La lanterne de projection

Forme moderne de l'ancienne lanterne magique, la lanterne de projection se compose essentiellement d'une caisse contenant une source lumineuse dont les rayons sont concentrés par un condensateur sur le sujet à projeter ; un objectif forme sur un écran l'image réelle de l'objet. On réserve plutôt le nom de lanternes aux appareils permettant de projeter des photographies sur plaque ou sur plan, des textes ou des images sur support opaque, des textes ou des schémas tracés, à l'instant même de la projection, sur un support transparent (plaque de verre, calque, etc.) ou sur une feuille de papier ; les lanternes peuvent également projeter le contour d'objets, d'appareils, de montages placés directement sur le trajet du faisceau lumineux.

Le corps de la lanterne, en tôle ou en matière plastique moulée, est disposé de manière à ne pas laisser filtrer la lumière à l'extérieur, tout en présentant des ouvertures suffisantes pour assurer une ventilation efficace.

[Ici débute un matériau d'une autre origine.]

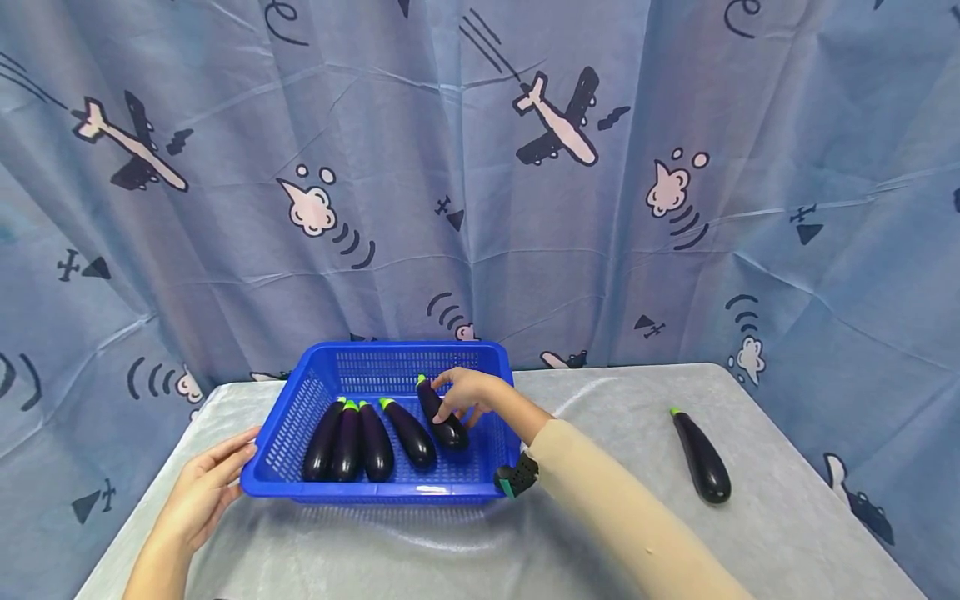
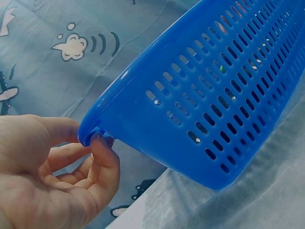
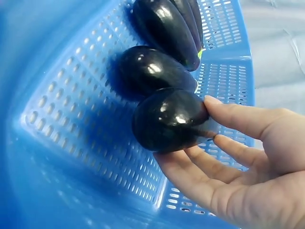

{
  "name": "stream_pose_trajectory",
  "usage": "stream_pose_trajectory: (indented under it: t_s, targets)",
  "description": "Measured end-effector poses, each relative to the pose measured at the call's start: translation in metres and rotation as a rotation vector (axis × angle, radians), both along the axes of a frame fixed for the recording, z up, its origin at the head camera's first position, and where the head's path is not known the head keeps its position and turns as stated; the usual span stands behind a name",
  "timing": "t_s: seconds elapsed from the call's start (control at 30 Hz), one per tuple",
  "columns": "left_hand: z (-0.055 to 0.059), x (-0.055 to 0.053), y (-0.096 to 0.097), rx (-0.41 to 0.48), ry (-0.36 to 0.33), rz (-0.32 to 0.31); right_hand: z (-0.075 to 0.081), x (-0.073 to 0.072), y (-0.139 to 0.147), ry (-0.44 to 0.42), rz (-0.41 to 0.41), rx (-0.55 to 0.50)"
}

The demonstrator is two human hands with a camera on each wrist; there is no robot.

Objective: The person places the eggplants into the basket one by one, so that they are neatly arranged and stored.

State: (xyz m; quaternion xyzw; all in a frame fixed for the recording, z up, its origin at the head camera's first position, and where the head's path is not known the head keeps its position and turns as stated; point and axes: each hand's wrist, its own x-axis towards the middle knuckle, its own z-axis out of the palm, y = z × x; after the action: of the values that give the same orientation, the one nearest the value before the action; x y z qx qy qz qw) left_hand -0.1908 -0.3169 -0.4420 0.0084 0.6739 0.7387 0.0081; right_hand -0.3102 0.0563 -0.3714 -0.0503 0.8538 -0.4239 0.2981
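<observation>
A blue perforated plastic basket (image 1: 378,490) stands on the table with several dark purple, green-tipped eggplants inside. Its left front corner rim is pinched between the thumb and fingers of my left hand (image 1: 198,492), seen closely in the left wrist view, where the hand (image 2: 62,176) grips the rim. Inside the basket, toward its right side, my right hand (image 1: 472,393) holds one eggplant (image 1: 448,429). In the right wrist view the thumb and fingers lie around that eggplant (image 3: 167,121), close beside another eggplant (image 3: 150,71). The other eggplants (image 1: 347,446) lie side by side at the left.
One more eggplant (image 1: 702,458) lies on the pale cloth-covered table (image 1: 600,492), right of the basket. Behind the table hangs a blue curtain (image 1: 420,208) printed with planes. A black strap piece (image 1: 517,477) sits by the right wrist.
</observation>
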Motion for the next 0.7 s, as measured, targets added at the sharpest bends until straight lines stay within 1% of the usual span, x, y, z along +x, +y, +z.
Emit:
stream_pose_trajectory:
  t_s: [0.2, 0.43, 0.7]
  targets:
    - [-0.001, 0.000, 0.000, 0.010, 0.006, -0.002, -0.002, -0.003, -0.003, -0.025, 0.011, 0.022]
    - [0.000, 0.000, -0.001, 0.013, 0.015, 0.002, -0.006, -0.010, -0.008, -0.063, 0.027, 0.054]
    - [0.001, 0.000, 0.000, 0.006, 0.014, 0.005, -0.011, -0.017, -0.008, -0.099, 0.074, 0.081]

La source lumineuse est constituée soit par une lampe électrique à incandescence dont la partie arrière est quelquefois argentée, soit par une lampe à arc à miroir, soit par une lampe à halogène. Le condenseur, dispositif constitué de deux ou trois lentilles convergentes, réalise un éclairement uniforme de l'écran en l'absence d'image, ainsi qu'une forte illumination de l'objet. Quant à l'objectif, simple lentille dans les anciens modèles, il est maintenant soit de type rectilinéaire, soit, plus fréquemment, de type anastigmat à grande ouverture relative. Les images à projeter sont exécutées sur des plaques de verre ou sur des films de format variable ; les dimensions extérieures usuelles sont 8,5 × 10 et 5 × 5 cm. La projection des corps opaques se fait par réflexion (épiscopie) ; elle nécessite de forts éclairements. Longtemps utilisée pour illustrer des cours et des conférences, la lanterne de projection est de plus en plus concurrencée par des moyens plus modernes, tels que la vidéo.